I am T- just a few days, and I think it's safe to say my house is a disaster. My ambition is ever so slightly ahead of me. For instance, "A memory quilt won't take us that long"... Note that it is still sitting unfinished on the dining room table. Alas, ambition, you shall not get the jump on me this time! All of my water treatment gear, toiletries, miscellaneous stuff (including my sketch books) weigh in at just under sixty pounds, the quilt is in the finishing stages, my clothes are washed and being pressed, and the pot roast is in the oven. See, ambition, I've got this!
Everyone keeps asking me if I'm freaking out yet... The short answer: yes. The long answer: my life is changing. I'm giving up my world. I am packing my life into 150 pounds, ready to leave in just a few days, and I don't even know what I am teaching or where in Bamenda I will be living. I have faith that it will all work out. This is an adventure, but no adventure is without trepidation. That's part of it.
My mom, my grandmother, my aunts and I celebrated my adventure with a weekend to Avalon, Catalina Island.
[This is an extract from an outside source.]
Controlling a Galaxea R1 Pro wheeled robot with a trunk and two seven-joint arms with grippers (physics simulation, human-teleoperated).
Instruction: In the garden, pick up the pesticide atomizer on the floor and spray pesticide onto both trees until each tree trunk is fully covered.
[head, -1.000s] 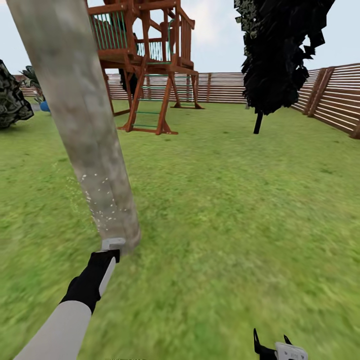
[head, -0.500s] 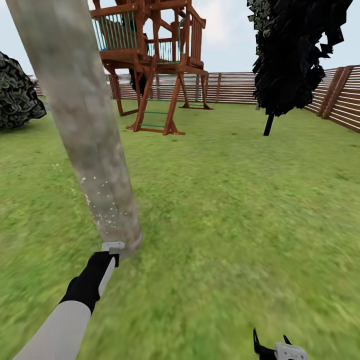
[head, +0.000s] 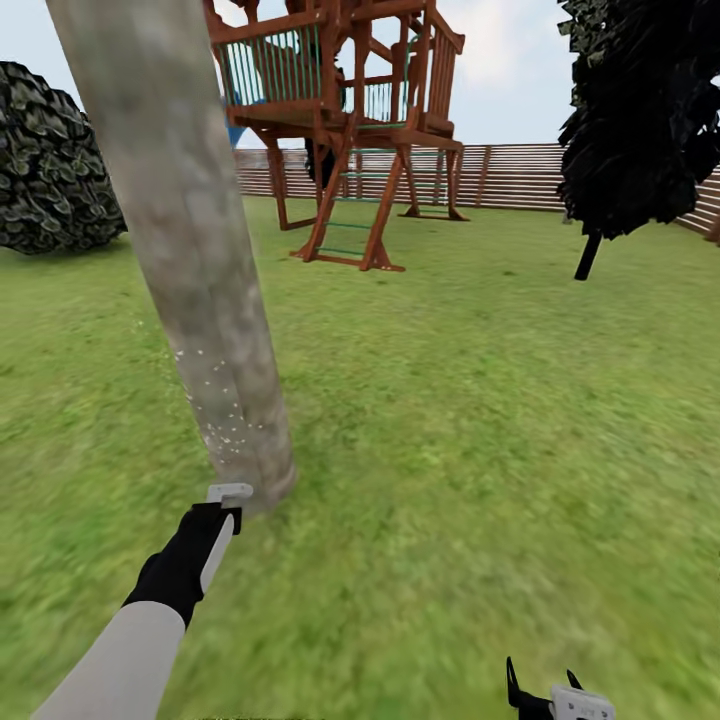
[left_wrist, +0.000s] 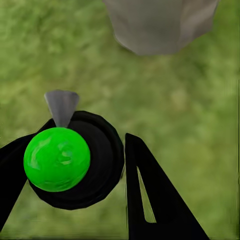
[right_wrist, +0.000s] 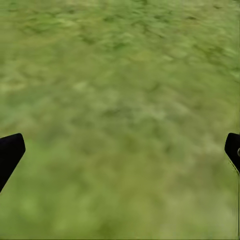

It was three days of laughter and relaxation. Part of going on mission is connecting and making lasting memories with those that you love. Three years is a long time, but it isn't a goodbye. It's a "see you again on the shores of Avalon". It's a promise that even though everything changes, the relationships will still be there, the connections still very much alive. So in three years, we will once again travel to Avalon (hopefully for longer than three days) for laughter, relaxation and reconnection.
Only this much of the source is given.